## Source material
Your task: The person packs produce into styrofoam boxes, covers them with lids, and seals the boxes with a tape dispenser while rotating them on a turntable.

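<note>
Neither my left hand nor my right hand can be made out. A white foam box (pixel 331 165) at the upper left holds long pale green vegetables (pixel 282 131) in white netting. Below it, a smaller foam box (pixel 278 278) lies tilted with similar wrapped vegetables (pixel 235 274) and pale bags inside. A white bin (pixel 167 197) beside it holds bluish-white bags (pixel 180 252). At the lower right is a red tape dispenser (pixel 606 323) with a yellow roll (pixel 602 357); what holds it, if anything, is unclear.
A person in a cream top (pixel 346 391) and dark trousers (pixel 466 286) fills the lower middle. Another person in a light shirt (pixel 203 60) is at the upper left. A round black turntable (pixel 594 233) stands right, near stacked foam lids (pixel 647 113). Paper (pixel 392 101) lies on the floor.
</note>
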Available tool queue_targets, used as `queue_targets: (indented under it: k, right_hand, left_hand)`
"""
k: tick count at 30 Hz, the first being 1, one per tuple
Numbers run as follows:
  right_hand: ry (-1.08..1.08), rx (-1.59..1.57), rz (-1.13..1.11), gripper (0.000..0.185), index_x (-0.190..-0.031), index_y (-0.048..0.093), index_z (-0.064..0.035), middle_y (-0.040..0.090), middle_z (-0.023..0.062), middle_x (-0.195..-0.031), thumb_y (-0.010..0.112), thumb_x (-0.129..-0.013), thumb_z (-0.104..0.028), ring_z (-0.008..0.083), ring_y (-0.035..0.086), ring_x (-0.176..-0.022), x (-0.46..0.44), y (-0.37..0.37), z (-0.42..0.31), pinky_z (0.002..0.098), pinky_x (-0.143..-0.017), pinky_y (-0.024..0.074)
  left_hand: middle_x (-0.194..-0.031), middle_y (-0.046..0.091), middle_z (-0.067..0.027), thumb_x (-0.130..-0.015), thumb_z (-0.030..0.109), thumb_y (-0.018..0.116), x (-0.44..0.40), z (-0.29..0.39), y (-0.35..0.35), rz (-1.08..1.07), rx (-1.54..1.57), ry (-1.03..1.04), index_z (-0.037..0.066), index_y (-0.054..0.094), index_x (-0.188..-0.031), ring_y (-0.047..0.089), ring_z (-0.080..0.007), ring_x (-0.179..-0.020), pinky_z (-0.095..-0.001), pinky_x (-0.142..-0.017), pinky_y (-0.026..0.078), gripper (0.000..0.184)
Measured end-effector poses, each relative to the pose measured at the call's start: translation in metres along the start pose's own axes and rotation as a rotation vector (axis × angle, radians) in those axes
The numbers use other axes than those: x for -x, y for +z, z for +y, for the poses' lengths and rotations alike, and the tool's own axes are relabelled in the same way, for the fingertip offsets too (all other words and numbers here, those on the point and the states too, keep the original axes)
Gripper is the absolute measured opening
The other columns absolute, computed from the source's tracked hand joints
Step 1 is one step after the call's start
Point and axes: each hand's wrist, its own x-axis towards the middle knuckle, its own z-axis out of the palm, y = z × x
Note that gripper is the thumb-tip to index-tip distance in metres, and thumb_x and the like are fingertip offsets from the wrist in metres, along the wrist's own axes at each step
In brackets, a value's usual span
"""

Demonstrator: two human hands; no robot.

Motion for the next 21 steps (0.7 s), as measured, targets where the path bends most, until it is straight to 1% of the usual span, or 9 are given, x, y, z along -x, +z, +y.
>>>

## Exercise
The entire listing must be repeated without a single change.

## Task solution
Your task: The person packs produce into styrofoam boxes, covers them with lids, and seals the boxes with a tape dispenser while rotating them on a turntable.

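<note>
Neither my left hand nor my right hand can be made out. A white foam box (pixel 331 165) at the upper left holds long pale green vegetables (pixel 282 131) in white netting. Below it, a smaller foam box (pixel 278 278) lies tilted with similar wrapped vegetables (pixel 235 274) and pale bags inside. A white bin (pixel 167 197) beside it holds bluish-white bags (pixel 180 252). At the lower right is a red tape dispenser (pixel 606 323) with a yellow roll (pixel 602 357); what holds it, if anything, is unclear.
A person in a cream top (pixel 346 391) and dark trousers (pixel 466 286) fills the lower middle. Another person in a light shirt (pixel 203 60) is at the upper left. A round black turntable (pixel 594 233) stands right, near stacked foam lids (pixel 647 113). Paper (pixel 392 101) lies on the floor.
</note>
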Available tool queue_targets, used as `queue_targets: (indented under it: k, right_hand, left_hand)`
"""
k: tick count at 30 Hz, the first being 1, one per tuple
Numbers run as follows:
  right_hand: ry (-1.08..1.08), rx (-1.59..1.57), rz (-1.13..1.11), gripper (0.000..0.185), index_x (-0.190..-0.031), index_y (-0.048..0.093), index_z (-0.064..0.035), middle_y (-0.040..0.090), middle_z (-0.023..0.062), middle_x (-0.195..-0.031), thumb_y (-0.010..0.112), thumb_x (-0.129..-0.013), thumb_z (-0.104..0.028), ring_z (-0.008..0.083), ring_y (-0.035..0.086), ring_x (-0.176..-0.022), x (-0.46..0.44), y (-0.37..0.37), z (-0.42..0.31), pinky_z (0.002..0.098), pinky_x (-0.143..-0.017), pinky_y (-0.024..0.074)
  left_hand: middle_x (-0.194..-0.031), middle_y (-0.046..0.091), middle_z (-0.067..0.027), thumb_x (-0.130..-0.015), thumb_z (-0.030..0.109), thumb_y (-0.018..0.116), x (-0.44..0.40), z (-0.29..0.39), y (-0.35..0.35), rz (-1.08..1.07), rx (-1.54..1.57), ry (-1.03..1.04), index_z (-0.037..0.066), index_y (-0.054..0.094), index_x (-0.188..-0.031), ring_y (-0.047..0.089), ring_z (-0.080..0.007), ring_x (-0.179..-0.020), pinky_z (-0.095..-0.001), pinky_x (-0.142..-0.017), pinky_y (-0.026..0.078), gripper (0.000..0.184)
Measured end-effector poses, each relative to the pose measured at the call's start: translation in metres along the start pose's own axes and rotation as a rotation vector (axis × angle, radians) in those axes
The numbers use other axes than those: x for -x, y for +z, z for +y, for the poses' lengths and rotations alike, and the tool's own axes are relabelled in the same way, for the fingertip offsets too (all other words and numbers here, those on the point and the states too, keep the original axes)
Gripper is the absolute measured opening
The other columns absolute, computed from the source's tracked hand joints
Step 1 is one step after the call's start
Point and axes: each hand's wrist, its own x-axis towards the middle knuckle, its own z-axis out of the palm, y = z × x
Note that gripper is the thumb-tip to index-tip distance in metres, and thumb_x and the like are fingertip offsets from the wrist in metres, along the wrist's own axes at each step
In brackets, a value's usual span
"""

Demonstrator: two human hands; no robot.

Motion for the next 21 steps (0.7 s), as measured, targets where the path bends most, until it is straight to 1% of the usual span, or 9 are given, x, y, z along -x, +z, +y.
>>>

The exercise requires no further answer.